- _What to produce_:
Search the entries for the word "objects". Copy each line in which it is found.

- _Study material_:
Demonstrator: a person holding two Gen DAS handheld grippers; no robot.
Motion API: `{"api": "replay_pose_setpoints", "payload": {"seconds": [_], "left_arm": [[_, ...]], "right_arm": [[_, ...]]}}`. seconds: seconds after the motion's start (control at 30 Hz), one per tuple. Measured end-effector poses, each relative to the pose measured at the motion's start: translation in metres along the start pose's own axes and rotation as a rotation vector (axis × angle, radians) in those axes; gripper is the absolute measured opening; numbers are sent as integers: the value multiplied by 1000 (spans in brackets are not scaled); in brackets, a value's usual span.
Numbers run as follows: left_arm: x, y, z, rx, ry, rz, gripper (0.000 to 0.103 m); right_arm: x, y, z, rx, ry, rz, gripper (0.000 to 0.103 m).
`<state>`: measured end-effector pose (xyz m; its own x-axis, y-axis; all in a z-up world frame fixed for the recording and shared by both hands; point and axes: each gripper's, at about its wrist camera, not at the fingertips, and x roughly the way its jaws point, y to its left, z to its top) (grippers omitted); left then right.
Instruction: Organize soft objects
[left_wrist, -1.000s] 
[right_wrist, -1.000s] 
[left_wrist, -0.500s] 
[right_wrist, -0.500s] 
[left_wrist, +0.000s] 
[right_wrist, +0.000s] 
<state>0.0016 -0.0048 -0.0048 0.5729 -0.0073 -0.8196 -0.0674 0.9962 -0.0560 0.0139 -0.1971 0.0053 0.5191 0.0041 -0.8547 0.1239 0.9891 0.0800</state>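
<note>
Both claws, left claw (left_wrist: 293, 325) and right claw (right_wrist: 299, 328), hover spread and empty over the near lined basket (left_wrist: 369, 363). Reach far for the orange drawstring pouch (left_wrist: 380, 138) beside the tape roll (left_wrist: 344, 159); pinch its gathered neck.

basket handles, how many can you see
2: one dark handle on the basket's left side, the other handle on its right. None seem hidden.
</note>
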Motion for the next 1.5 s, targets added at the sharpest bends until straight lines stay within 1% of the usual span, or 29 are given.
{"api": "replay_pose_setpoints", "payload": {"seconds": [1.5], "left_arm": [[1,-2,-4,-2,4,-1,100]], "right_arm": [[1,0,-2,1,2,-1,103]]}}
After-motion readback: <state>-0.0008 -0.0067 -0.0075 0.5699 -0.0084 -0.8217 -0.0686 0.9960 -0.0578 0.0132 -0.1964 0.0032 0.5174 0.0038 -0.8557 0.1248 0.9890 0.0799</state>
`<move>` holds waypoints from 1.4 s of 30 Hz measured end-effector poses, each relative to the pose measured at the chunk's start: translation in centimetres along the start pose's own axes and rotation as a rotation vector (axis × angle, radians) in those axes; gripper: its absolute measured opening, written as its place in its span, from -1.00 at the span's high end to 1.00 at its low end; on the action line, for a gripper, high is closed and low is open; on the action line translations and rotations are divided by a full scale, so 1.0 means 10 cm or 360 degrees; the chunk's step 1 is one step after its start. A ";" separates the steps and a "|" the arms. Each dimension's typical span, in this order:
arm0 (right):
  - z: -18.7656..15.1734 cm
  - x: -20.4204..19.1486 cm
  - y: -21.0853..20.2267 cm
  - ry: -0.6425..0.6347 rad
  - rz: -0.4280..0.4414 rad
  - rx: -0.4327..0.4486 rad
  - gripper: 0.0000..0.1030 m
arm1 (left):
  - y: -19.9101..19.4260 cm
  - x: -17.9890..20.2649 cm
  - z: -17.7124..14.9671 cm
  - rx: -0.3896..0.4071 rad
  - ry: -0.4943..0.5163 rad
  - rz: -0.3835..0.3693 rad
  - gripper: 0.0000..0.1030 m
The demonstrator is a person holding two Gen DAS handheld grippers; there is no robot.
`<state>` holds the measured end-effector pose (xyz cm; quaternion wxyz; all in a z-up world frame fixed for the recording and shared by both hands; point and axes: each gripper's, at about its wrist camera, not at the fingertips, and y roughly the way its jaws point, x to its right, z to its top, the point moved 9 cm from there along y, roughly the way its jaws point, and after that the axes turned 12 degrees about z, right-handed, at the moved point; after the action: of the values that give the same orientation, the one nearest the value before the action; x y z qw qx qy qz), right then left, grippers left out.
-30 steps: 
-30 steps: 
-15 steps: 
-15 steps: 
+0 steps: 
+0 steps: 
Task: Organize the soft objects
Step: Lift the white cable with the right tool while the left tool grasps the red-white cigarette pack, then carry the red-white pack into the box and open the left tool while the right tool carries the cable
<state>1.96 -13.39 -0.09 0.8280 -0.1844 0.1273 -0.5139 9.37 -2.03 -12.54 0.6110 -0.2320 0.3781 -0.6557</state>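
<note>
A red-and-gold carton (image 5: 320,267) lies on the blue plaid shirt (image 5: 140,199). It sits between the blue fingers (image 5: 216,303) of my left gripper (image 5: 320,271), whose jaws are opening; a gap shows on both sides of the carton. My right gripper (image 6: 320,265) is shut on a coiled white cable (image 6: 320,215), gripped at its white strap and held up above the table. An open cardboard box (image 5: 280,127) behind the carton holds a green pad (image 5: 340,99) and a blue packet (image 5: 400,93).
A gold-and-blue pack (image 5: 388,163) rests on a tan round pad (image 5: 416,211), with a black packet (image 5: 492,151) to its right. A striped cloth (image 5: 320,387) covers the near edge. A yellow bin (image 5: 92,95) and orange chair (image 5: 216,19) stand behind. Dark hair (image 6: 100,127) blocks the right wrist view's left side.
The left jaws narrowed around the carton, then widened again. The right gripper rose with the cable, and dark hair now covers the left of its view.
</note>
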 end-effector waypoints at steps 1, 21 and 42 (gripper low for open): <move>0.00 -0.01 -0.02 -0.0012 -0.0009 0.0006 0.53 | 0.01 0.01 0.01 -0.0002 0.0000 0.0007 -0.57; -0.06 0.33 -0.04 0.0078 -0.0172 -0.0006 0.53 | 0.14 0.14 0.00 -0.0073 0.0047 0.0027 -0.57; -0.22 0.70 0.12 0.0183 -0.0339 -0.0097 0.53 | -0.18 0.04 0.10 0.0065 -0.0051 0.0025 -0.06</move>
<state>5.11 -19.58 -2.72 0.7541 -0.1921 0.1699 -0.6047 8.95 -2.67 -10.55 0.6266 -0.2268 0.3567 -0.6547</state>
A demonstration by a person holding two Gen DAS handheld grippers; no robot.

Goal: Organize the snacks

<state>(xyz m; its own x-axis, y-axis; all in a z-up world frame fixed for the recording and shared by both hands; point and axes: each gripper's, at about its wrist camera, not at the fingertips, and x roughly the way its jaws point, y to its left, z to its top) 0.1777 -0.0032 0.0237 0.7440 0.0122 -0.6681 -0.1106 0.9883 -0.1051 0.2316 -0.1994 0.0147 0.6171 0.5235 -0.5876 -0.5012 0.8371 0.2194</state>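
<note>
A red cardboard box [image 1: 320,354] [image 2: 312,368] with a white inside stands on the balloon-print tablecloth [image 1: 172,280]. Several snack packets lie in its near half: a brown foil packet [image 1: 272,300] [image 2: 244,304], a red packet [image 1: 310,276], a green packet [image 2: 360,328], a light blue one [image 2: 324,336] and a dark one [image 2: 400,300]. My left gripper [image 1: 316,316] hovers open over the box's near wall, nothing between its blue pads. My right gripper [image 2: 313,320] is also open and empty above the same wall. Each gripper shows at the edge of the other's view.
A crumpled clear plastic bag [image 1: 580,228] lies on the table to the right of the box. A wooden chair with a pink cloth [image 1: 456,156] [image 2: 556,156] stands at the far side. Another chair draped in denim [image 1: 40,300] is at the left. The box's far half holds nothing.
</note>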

- _Exercise answer_:
Instruction: Organize soft objects
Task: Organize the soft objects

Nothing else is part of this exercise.